Example code can be found here.
When Node.JS first came onto the scene it successfully popularized the event-loop. Ryan Dahl correctly identified a serious problem with the way that I/O is generally handled in concurrent environments. Many web servers, for example achieve concurrency by creating a new thread for every connection. In most platforms, this comes at a substantial cost. The default stack size in Java is 512KB, which means that if you have 1000 concurrent connections, your program will consume half a gigabyte of memory just for stack space. Additionally, forking threads in most systems costs an enormous amount of time, as does performing a context switch between two threads.
To address these issues, Node.JS uses a single thread with an event-loop. In this way, Node can handle 1000s of concurrent connections without any of the traditional detriments associated with threads. There is essentially no memory overhead per-connection, and there is no context switching.
When compared to traditional threading architectures, this is exactly the right approach to handling concurrency. In fact, Erlang’s OTP libraries function in a very similar way. Each actor has a queue of messages, and only processes a single message at a time. Only after fully processing one message does it move on to the next.
However, this programming model imposes some extreme costs when it comes to the legibility of code. Consider the following two examples.
var request = require('request');
request('https://example.com/random-number', function (error, response, body) {
if (!error && response.statusCode === 200) {
console.log(JSON.parse(body));
}
});
var request = require('request');
var response = request('https://example.com/random-number');
if (response.statusCode === 200) {
console.log(JSON.parse(response.body));
}
In the first example we see what an HTTP request would typically look like in Node. In the second we see what it could be like if Node had threads.
As a direct result of the event-loop, we have lost the ability to express a program as a linear series of steps. Which becomes even more important were we to need to make many I/O calls in the same function.
request('https://example.com/random-number', function(error, response1, body) {
request('https://example.com/random-number', function(error, response2, body) {
request('https://example.com/random-number', function(error, response3, body) {
...
});
});
});
versus:
var response1 = request('https://example.com/random-number');
var response2 = request('https://example.com/random-number');
var response3 = request('https://example.com/random-number');
Which leads to the ‘callback hell’ that we all know and hate. Part of the bill-of-goods we accept when using Node is that in exchange for better time and space characteristics, we lose the thread as an abstraction.
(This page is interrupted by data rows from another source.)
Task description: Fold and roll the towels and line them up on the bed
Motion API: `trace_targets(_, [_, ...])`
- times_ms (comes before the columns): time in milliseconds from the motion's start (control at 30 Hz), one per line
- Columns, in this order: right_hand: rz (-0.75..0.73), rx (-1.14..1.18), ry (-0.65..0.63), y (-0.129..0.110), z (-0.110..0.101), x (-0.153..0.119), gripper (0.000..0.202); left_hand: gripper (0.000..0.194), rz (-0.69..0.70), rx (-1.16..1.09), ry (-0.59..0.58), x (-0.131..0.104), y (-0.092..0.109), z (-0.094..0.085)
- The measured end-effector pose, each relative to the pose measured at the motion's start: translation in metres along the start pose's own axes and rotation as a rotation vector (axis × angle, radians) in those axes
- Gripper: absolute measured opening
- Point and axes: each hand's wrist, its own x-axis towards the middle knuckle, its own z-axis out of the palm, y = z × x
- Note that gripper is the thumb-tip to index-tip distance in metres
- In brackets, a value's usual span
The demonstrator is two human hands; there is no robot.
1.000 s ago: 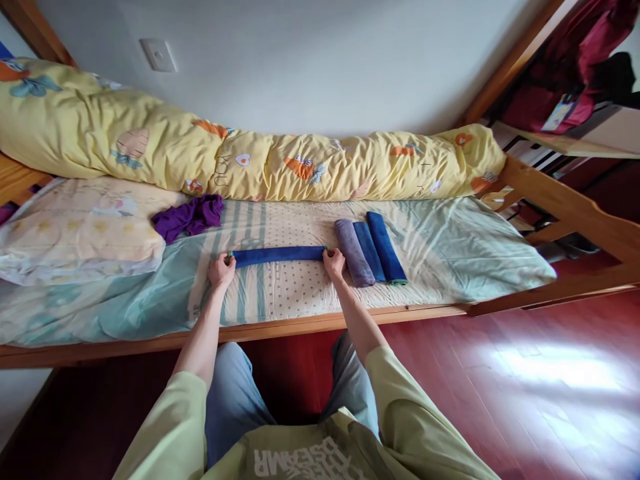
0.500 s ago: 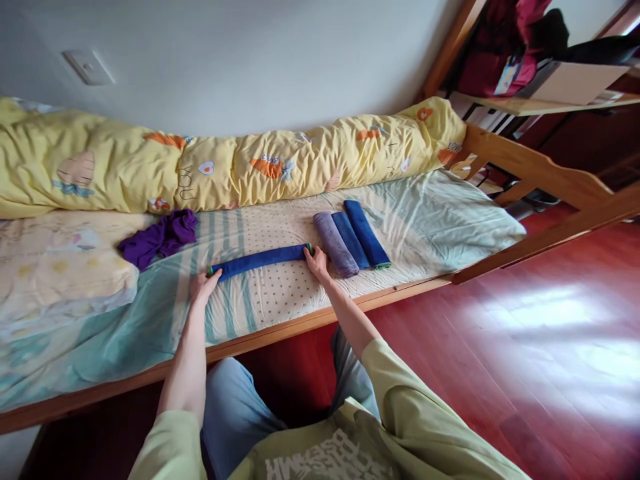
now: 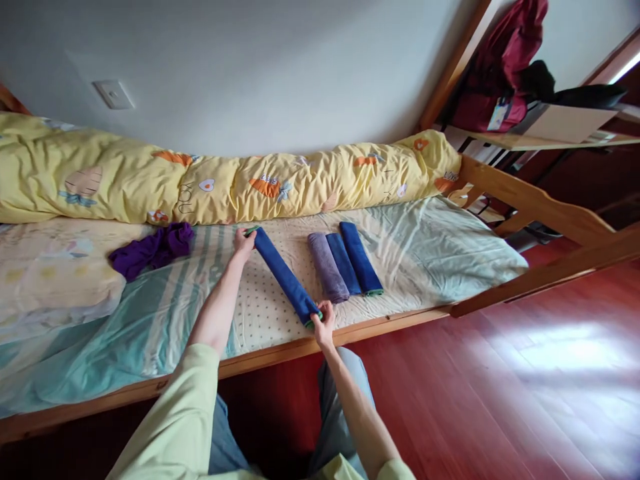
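Note:
A long blue towel (image 3: 284, 275), rolled or folded into a strip with green edging at its ends, slants across the bed between my hands. My left hand (image 3: 245, 244) grips its far end, and my right hand (image 3: 324, 323) grips the near end close to the bed's front edge. Just right of it three rolled towels lie side by side: a greyish-purple one (image 3: 327, 267), a blue one (image 3: 344, 263) and a darker blue one (image 3: 361, 259) with a green edge. A crumpled purple cloth (image 3: 153, 251) rests to the left.
A yellow carrot-print quilt (image 3: 225, 190) runs along the wall behind the bed sheet (image 3: 440, 247). A wooden rail (image 3: 400, 321) edges the bed's front. A pale pillow (image 3: 55, 273) lies at left. At upper right a shelf (image 3: 525, 140) holds a dark red bag (image 3: 510, 80).
The blue towel strip has turned from lying nearly crosswise to a slant pointing toward me. My left hand moved away and right; my right hand came nearer to the bed's edge.

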Motion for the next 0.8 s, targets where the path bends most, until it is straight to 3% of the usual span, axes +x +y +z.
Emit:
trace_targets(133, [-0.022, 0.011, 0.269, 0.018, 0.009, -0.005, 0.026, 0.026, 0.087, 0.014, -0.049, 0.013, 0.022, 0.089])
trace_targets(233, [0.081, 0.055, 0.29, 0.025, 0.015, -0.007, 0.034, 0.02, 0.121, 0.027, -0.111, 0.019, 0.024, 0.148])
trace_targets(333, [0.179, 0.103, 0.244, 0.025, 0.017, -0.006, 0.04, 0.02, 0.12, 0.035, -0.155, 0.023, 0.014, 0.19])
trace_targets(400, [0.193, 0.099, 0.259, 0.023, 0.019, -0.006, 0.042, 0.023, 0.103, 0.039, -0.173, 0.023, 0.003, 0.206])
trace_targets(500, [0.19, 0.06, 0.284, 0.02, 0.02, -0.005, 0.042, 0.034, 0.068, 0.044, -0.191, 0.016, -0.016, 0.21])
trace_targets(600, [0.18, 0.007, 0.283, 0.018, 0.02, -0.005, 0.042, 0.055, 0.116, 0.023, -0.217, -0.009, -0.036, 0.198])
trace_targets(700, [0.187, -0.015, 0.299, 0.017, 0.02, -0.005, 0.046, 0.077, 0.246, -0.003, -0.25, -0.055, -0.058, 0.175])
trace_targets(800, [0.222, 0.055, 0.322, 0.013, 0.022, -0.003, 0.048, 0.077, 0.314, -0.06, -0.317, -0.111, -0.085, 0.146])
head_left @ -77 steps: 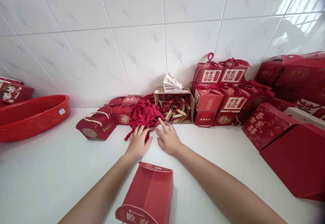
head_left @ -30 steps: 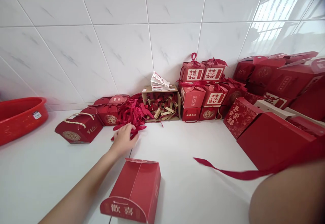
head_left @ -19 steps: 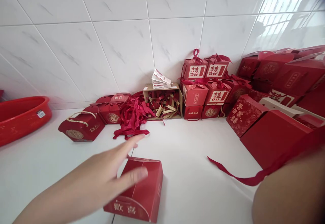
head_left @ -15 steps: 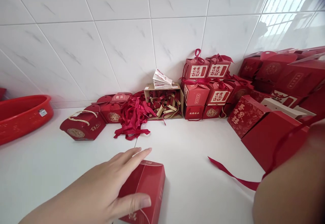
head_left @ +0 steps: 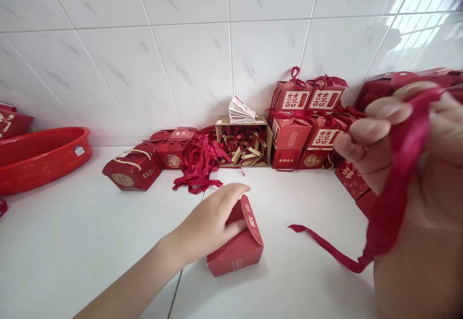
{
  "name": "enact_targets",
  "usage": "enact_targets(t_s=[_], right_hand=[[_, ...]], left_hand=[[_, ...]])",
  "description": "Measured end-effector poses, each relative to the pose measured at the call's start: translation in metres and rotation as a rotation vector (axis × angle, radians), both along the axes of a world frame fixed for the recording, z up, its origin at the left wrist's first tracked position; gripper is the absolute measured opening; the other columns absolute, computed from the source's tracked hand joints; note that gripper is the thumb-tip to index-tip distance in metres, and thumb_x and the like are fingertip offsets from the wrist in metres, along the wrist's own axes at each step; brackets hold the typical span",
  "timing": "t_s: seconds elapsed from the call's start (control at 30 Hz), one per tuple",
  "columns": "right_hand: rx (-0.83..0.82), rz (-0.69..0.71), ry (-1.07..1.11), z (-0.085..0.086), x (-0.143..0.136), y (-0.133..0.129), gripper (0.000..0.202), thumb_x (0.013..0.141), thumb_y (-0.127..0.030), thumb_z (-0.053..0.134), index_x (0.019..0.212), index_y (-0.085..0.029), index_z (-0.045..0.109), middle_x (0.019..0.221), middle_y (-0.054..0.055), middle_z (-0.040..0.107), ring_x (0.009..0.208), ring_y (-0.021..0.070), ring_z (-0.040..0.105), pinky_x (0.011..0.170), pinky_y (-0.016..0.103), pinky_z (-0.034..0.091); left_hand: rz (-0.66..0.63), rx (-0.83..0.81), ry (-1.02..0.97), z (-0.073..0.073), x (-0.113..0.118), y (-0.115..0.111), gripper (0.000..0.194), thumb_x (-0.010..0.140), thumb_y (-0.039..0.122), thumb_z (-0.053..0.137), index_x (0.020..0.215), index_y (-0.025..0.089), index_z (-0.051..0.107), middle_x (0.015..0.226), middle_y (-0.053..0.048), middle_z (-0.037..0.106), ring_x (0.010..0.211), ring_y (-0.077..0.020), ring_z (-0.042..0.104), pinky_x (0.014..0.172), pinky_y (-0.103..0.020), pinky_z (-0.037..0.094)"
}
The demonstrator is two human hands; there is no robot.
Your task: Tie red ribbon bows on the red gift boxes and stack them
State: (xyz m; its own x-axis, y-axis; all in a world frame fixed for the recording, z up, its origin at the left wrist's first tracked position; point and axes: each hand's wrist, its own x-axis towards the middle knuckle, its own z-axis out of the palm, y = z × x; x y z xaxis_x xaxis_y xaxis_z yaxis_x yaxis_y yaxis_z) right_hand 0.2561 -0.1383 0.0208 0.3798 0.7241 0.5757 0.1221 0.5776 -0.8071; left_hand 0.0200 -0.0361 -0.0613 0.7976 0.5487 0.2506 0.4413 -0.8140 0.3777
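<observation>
My left hand (head_left: 213, 222) grips the top of a small red gift box (head_left: 237, 258) on the white surface, thumb and fingers around its upper part. One rounded flap with gold lettering stands up beside the thumb. Close to the camera on the right, my right hand (head_left: 405, 135) is closed with a dark red ribbon (head_left: 388, 213) pinched in its fingers. The ribbon hangs down, and its loose end lies curled on the surface to the right of the box.
Along the tiled wall stand a heap of red ribbons (head_left: 202, 157), an open carton (head_left: 269, 145) of cords and straps with paper slips (head_left: 241, 110) on top, and stacked red boxes (head_left: 289, 133). A rope-handled box (head_left: 133, 172) and red basin (head_left: 77, 169) are at left.
My left hand has moved up and right with the box, whose lettered flap now shows raised. My right hand has come further into view with the ribbon. The view has shifted slightly left.
</observation>
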Motion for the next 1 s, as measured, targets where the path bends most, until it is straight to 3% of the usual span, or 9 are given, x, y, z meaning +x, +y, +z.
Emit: enact_targets(t_s=[0.13, 0.3, 0.47, 0.6, 0.87, 1.0], right_hand=[[-0.272, 0.424, -0.013, -0.015, 0.004, 0.016, 0.011, 0.086, -0.023, 0.062, 0.095, -0.028, 0.059, 0.073, 0.000, 0.057, 0.062, 0.0100, 0.055, 0.057, 0.025, 0.044], [-0.698, 0.730, -0.258, -0.043, 0.002, 0.038, 0.029, 0.091, -0.037, 0.056, 0.115, -0.022, 0.046, 0.068, -0.003, 0.047, 0.060, 0.0090, 0.046, 0.053, 0.021, 0.037], [-0.785, 0.803, -0.355, -0.056, -0.010, 0.044, 0.033, 0.093, -0.040, 0.052, 0.118, -0.021, 0.041, 0.063, -0.006, 0.039, 0.054, 0.0069, 0.033, 0.047, 0.017, 0.030], [-0.799, 0.856, -0.385, -0.061, -0.014, 0.042, 0.029, 0.094, -0.036, 0.050, 0.119, -0.023, 0.041, 0.064, -0.006, 0.039, 0.054, 0.0068, 0.030, 0.045, 0.015, 0.029], [-0.817, 0.924, -0.414, -0.058, -0.017, 0.041, 0.050, 0.092, -0.023, 0.050, 0.138, -0.025, 0.030, 0.063, -0.006, 0.041, 0.050, 0.0061, 0.029, 0.044, 0.015, 0.027], [-0.831, 0.953, -0.380, -0.057, -0.019, 0.040, 0.050, 0.092, -0.019, 0.048, 0.138, -0.024, 0.031, 0.062, -0.007, 0.039, 0.050, 0.0059, 0.028, 0.043, 0.015, 0.025]], left_hand=[[-0.035, 0.072, -0.037, 0.013, -0.009, 0.001, 0.024, 0.091, 0.023, 0.048, 0.112, 0.026, 0.060, 0.127, -0.006, 0.055, 0.117, -0.0213, 0.052, 0.095, -0.033, 0.047], [-0.003, 0.042, -0.026, 0.030, -0.018, -0.009, 0.027, 0.089, 0.015, 0.043, 0.097, 0.028, 0.066, 0.124, -0.003, 0.055, 0.111, -0.0202, 0.054, 0.088, -0.029, 0.048], [0.071, -0.174, 0.002, 0.023, -0.009, -0.012, 0.015, 0.088, 0.017, 0.044, 0.088, 0.023, 0.058, 0.100, -0.003, 0.061, 0.087, -0.0166, 0.058, 0.075, -0.028, 0.050], [0.064, -0.300, -0.003, 0.012, -0.002, -0.010, 0.015, 0.086, 0.015, 0.047, 0.095, 0.023, 0.055, 0.101, -0.003, 0.060, 0.090, -0.0171, 0.057, 0.080, -0.030, 0.049], [-0.080, -0.307, -0.031, 0.009, 0.005, -0.011, 0.010, 0.088, 0.021, 0.050, 0.094, 0.022, 0.058, 0.104, -0.004, 0.057, 0.098, -0.0183, 0.054, 0.088, -0.032, 0.047], [-0.096, -0.302, -0.035, 0.008, 0.005, -0.011, 0.011, 0.090, 0.024, 0.049, 0.097, 0.022, 0.058, 0.104, -0.005, 0.059, 0.099, -0.0182, 0.055, 0.089, -0.031, 0.047]])
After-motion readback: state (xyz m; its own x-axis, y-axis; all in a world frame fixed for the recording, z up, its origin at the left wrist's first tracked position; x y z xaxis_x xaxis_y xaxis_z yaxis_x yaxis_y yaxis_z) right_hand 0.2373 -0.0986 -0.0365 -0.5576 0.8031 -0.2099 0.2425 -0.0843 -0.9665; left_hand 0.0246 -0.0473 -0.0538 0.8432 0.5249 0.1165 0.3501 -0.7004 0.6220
It is important to keep in mind that a thread isn’t just a primitive for dealing with concurrency. It is also a powerful abstraction to make the existence of latency invisible to the developer.
{-# LANGUAGE OverloadedStrings #-} import Data.Aeson import Network.HTTP.Simple import Network.HTTP.Types.Status main :: IO () main = do res <- httpJSON "https://httpbin.org/get" if getResponseStatus res == status200 then print $ (getResponseBody res :: Value) else error $ show $ getResponseStatus res
Looking at the code above we notice a characteristic difference
about it when compared to the asynchronous JavaScript examples
above. There are no callbacks. When we say response <- get
...
, the program will halt until we get a response back from
the server. We have written a piece of code that is linear, from
step-to-step, and the underlying system knows that the server on
the other end will take time to respond and handles it
accordingly.
This is possible because a thread keeps track of the state belonging to an ongoing computation. By tracking that state, a thread can halt and resume a computation arbitrarily. In the event of I/O, a thread will halt a computation while the I/O is occurring, and only resume when a response comes back. Giving your program the appearance of having no delay.
A thread, therefore, is both a way of running multiple computations concurrently and also accounting for the asynchronous nature of I/O. By not exposing this abstraction to the developer, two huge drawbacks exist in Node as a concurrency-oriented platform.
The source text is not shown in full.